YOUR TASK: Please give the data again in full, exactly as provided.

(PROVIDED MATERIAL)

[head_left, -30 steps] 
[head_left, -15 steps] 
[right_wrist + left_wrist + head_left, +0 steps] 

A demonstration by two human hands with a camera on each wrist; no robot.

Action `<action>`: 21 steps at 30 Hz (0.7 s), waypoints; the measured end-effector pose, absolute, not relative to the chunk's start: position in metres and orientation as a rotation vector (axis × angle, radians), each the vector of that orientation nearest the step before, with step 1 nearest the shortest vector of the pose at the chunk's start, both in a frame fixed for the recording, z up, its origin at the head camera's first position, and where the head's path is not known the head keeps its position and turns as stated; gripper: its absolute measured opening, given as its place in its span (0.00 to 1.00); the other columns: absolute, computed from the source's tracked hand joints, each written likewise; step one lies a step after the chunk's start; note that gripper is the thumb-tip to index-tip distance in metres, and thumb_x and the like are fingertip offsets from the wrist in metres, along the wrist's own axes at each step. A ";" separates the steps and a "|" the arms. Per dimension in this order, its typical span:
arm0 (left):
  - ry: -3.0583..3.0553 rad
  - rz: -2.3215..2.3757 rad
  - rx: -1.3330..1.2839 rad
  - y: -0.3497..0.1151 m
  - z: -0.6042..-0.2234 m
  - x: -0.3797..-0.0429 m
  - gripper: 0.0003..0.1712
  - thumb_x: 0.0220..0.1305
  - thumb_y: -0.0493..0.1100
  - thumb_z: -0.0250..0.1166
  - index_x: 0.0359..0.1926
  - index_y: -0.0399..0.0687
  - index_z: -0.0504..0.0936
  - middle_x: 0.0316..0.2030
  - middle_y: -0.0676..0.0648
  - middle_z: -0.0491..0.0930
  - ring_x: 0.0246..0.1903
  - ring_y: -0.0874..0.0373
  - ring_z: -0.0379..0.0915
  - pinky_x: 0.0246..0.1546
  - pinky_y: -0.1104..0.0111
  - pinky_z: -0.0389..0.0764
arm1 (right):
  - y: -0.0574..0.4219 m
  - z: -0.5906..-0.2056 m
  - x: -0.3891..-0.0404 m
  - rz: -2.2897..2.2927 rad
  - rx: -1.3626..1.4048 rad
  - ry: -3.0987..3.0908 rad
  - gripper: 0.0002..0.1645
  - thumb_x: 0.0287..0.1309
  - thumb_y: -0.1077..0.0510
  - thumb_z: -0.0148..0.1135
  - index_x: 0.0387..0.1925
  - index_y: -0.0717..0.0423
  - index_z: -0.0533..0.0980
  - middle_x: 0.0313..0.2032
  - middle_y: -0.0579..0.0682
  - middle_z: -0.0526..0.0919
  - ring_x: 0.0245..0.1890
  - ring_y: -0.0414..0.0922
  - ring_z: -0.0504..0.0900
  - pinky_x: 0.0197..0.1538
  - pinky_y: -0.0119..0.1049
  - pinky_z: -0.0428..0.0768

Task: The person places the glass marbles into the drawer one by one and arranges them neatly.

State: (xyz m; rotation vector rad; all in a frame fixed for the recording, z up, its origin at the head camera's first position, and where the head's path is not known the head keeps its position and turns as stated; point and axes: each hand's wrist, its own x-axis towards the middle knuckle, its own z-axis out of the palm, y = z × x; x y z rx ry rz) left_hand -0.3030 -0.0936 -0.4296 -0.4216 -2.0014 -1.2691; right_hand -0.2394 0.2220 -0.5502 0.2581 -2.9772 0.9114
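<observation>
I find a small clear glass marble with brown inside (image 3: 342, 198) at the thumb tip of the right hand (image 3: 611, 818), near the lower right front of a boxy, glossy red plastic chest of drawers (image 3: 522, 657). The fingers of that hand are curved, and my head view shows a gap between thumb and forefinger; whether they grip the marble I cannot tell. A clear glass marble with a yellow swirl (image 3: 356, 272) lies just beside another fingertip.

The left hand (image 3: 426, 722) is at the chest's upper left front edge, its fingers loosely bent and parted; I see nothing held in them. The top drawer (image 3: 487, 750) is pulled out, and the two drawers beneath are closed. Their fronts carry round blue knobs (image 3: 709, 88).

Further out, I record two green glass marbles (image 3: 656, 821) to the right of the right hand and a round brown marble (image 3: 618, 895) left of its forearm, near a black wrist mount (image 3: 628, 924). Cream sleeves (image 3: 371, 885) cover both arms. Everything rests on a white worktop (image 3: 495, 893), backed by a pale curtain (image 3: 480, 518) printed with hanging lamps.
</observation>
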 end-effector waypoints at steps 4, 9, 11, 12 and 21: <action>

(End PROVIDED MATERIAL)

RESPONSE AREA:
[head_left, -30 steps] 
[head_left, -15 steps] 
[right_wrist + left_wrist + head_left, +0 steps] 

A demonstration by two human hands with a camera on each wrist; no robot.

Action `<action>`: 21 steps at 30 Hz (0.7 s), waypoints; the measured end-effector pose, absolute, not relative to the chunk's start: position in metres and orientation as a rotation vector (axis × angle, radians), each the vector of that orientation nearest the step before, with step 1 nearest the shortest vector of the pose at the chunk's start, both in a frame fixed for the recording, z up, its origin at the head camera's first position, and where the head's path is not known the head keeps its position and turns as stated; gripper: its absolute measured opening, given as its place in its span (0.00 to 1.00); the other columns: absolute, computed from the source's tracked hand joints, each written likewise; step one lies a step after the chunk's start; note that gripper is the thumb-tip to index-tip distance in metres, and thumb_x and the like are fingertip offsets from the wrist in metres, along the wrist's own axes at each step. A ";" separates the steps and a "|" the arms. Per dimension in this order, its typical span:
arm0 (left):
  - ry: -3.0583..3.0553 rad
  - rz: -2.3215..2.3757 rad
  - rx: -1.3330..1.2839 rad
  - y: -0.3497..0.1151 m
  - z: -0.6042..-0.2234 m
  - x: -0.3797..-0.0429 m
  - gripper: 0.0003..0.1712
  - thumb_x: 0.0220..0.1305
  - thumb_y: -0.0493..0.1100
  - thumb_z: -0.0250..0.1166
  - index_x: 0.0359..0.1926
  - index_y: -0.0399..0.0687
  - index_z: -0.0504..0.0936
  - middle_x: 0.0316..0.2030
  - middle_y: -0.0676..0.0648
  - middle_z: -0.0491..0.0930
  - ring_x: 0.0246..0.1903
  - ring_y: -0.0874..0.0373
  - ring_z: -0.0379..0.0915
  - pinky_x: 0.0246..0.1546
  - pinky_y: -0.1104..0.0111
  - pinky_z: -0.0389..0.0764
arm1 (right):
  - y: -0.0574..0.4219 m
  - z: -0.5906..-0.2056 m
  - x: -0.3891..-0.0404 m
  - rz: -2.2897..2.2927 rad
  - rx: -1.3626..1.4048 rad
  - ry: -3.0987..3.0908 rad
  - gripper: 0.0002..0.1645
  - thumb_x: 0.0287..0.1309
  - thumb_y: -0.1077..0.0510
  - thumb_z: -0.0148..0.1135
  - index_x: 0.0387..0.1925
  - index_y: -0.0717..0.0423
  - index_z: -0.0533..0.0980
  - middle_x: 0.0313..0.2032
  - middle_y: -0.0579..0.0682
  - middle_z: -0.0526..0.0919
  - ring_x: 0.0245..0.1890
  - ring_y: -0.0414..0.0922
  - ring_z: -0.0504..0.0900
  - pinky_x: 0.0197..0.1538
  - pinky_y: -0.0119..0.1049
  - pinky_z: -0.0428..0.0768

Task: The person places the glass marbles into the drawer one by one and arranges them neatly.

State: (xyz m; rotation vector rad; all in a frame fixed for the recording, z up, its origin at the head camera's first position, and where the head's path is not known the head keeps its position and turns as stated; point and axes: each hand's wrist, its own x-axis towards the middle knuckle, its own z-axis out of the palm, y = z × x; x y z rx ry rz) left_hand -0.3030 -0.0936 -0.4296 -0.4216 -2.0014 -1.2691; right_hand -0.2394 0.2220 -0.5502 0.2581 -2.9772 0.9114
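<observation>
I find a small clear glass marble with brown inside (image 3: 342, 198) at the thumb tip of the right hand (image 3: 611, 818), near the lower right front of a boxy, glossy red plastic chest of drawers (image 3: 522, 657). The fingers of that hand are curved, and my head view shows a gap between thumb and forefinger; whether they grip the marble I cannot tell. A clear glass marble with a yellow swirl (image 3: 356, 272) lies just beside another fingertip.

The left hand (image 3: 426, 722) is at the chest's upper left front edge, its fingers loosely bent and parted; I see nothing held in them. The top drawer (image 3: 487, 750) is pulled out, and the two drawers beneath are closed. Their fronts carry round blue knobs (image 3: 709, 88).

Further out, I record two green glass marbles (image 3: 656, 821) to the right of the right hand and a round brown marble (image 3: 618, 895) left of its forearm, near a black wrist mount (image 3: 628, 924). Cream sleeves (image 3: 371, 885) cover both arms. Everything rests on a white worktop (image 3: 495, 893), backed by a pale curtain (image 3: 480, 518) printed with hanging lamps.
</observation>
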 end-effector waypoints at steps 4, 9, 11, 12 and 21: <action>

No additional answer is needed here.